I'm sure that some of the other grand strategic ETO games I list above can have this sort of variance. For now, TK seems to handle this in a manner that is pretty graceful and quick (and uncertain). It also has a counter density that I am finding to be very manageable for my stubby and less than dexterous (when it comes to handling counters, anyway) fingers.

I was very interested in TK in it's "original" form back in the day, but the component quality and mutable ruleset kept me from really taking the steps to learn the game in depth. I'm very happy to say that the new Axis Empires edition seems to have a very tight ruleset, with excellent clarifications and examples clearly marked and in-line with the rules, and the designers/developers have taken care to include an excellent roadmap for how to learn the game. I am currently on the third scenario, the Fall of France, and as I began to learn the game it occurred to me that recounting my learning experience would make an excellent series of blog entries that I will make on a turn-by-turn basis.

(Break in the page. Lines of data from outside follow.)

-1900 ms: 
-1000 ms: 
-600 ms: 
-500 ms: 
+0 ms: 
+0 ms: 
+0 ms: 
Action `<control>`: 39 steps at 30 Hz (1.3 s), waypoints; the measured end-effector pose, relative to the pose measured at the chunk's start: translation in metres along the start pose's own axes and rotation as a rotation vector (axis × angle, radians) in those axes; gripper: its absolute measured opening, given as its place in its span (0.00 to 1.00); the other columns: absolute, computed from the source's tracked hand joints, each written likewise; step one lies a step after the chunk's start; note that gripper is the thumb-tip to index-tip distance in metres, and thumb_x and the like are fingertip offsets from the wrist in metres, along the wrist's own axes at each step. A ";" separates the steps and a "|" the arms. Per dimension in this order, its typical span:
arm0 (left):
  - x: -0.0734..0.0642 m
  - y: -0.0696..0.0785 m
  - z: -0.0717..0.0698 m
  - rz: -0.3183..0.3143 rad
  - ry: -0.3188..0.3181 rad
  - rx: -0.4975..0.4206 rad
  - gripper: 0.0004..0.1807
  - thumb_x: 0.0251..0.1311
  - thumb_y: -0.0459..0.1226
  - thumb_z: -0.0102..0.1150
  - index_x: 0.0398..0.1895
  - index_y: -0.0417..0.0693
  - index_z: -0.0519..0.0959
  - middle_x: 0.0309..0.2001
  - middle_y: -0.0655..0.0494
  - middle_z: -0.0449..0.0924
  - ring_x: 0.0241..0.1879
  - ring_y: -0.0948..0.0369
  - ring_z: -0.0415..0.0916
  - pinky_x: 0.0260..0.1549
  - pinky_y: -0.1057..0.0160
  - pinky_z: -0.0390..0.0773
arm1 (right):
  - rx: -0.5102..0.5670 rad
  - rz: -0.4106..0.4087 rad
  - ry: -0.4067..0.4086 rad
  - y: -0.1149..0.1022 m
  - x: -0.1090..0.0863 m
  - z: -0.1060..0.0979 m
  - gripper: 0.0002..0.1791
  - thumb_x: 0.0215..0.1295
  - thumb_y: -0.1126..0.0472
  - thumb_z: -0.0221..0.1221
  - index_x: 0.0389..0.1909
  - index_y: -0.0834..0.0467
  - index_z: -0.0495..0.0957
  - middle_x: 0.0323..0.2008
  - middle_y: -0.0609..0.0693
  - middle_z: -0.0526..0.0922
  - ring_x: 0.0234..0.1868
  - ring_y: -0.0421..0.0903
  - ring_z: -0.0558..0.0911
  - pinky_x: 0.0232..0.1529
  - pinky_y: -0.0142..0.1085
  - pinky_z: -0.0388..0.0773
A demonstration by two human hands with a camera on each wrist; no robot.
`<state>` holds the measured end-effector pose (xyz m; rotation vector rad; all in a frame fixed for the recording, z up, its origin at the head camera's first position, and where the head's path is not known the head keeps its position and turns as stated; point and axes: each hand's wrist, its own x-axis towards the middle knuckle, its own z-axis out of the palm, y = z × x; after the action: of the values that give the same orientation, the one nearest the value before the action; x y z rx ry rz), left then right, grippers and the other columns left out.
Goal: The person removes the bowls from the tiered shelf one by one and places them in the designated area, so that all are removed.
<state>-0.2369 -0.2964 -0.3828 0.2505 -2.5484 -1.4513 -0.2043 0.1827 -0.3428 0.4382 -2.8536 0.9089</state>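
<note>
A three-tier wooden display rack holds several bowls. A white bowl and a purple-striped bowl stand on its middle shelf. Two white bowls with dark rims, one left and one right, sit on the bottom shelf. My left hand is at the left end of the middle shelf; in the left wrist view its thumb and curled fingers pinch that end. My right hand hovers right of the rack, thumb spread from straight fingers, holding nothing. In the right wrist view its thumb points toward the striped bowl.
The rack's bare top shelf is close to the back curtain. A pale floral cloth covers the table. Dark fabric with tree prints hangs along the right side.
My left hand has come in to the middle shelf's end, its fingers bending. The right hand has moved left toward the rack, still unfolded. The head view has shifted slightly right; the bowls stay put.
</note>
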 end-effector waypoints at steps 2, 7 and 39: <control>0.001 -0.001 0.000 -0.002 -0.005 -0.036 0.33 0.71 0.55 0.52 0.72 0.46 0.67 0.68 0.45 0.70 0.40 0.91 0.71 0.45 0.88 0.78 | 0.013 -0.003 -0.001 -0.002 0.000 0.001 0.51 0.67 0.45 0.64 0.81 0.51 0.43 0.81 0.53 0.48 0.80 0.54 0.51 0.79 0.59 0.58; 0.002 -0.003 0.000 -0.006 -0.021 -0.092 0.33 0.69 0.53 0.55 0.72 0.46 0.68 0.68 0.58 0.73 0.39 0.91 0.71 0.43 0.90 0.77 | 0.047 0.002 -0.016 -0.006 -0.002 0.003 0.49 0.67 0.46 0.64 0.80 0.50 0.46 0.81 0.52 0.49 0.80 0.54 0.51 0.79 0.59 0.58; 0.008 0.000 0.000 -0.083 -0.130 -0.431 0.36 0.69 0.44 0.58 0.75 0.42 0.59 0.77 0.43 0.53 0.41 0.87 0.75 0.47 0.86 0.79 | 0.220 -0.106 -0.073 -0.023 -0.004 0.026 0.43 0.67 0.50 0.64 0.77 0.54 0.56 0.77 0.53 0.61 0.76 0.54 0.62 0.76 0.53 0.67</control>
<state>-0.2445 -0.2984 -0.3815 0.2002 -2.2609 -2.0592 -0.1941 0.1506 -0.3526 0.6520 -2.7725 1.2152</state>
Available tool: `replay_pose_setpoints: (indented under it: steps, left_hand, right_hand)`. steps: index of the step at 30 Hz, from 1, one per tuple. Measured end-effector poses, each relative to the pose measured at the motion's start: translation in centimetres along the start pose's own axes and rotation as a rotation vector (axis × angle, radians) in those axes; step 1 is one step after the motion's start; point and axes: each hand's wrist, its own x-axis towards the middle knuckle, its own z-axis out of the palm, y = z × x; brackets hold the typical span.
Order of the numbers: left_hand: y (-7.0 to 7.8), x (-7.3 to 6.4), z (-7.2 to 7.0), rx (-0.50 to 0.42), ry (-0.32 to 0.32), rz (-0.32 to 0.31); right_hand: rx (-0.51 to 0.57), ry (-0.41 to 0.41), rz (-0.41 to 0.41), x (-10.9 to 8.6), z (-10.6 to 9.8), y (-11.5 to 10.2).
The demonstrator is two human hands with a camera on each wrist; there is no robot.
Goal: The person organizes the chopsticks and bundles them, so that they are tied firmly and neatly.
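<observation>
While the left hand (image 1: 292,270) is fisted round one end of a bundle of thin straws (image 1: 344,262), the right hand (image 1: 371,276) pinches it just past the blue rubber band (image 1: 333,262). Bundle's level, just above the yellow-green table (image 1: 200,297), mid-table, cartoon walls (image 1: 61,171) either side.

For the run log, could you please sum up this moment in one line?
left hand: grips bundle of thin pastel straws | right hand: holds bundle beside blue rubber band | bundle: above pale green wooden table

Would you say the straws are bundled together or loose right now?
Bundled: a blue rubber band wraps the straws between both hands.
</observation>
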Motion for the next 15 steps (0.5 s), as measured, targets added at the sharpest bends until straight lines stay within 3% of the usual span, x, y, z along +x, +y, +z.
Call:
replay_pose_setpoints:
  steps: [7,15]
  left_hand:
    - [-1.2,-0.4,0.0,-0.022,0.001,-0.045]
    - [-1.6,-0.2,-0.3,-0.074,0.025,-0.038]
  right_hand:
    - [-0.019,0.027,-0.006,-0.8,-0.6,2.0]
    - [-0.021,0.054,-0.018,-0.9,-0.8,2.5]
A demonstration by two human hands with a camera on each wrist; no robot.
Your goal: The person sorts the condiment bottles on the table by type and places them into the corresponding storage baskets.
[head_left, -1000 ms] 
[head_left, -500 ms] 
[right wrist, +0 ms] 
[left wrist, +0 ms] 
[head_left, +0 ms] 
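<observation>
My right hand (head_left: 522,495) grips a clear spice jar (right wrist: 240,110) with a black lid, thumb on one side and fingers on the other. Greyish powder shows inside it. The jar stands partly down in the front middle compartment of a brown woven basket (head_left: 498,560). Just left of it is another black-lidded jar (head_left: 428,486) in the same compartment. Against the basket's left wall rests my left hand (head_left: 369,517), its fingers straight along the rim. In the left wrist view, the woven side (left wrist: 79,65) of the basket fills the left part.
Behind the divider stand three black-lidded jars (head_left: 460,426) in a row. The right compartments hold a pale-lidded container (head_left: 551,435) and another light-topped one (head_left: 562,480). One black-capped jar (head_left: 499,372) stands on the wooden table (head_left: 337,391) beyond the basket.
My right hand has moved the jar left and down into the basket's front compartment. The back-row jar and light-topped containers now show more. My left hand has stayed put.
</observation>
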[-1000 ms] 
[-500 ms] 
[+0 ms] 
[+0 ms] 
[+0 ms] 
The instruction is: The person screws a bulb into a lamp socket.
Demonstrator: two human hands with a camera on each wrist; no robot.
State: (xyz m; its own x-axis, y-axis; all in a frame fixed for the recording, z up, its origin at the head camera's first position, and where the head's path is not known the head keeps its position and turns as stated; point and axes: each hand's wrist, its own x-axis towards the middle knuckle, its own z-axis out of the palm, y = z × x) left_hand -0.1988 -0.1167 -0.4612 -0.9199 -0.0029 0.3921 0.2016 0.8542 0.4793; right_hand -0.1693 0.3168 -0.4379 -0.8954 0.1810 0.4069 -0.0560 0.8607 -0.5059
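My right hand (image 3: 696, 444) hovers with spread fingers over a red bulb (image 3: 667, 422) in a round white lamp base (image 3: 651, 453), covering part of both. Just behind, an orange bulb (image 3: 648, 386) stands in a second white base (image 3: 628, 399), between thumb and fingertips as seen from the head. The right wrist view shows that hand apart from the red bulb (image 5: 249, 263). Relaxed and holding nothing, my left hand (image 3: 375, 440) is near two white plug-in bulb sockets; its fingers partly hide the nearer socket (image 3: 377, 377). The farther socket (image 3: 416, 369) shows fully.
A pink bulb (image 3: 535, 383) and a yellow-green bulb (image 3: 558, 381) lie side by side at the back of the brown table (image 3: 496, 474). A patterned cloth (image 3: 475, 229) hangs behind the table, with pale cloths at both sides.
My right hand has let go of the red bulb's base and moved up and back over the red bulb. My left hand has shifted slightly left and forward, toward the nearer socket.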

I'm playing this particular game in VASSAL, so very easy to get pictures of the game as well.

I will also make an entry of the things that took me a little more time to fully understand. The rules are, as all good wargame rules should be, intended to be taken literally, as is the card text. That entry will precede the actual game report of The Fall of France, and will cover the things I learned in both Case White and Barbarossa. I hope you find them of some value.

2 comments:

Anonymous said...

What game is the best? Europe Engulfed, Totaler Kreig, or Eurofront II? Which has the best components? Which system allows for supply, artillery, and paratroops?

Dug said...

Best is a very subjective question, much depends on what you're looking for in an ETO game. That said:

EE: Block game, but not from Columbia, so a high degree of fog of war. Makes heavy use of "special actions" to do a wide variety of things like arty and airdrops. Area map on thick cardstock, smaller blocks, quite a few components that are punched. I have played a bit, found the various special actions to be a bit overwhelming. Otherwise probably the most accessible of the three games. Uses an economic system for new units, makes them available over time in a "force pool" similar to TK.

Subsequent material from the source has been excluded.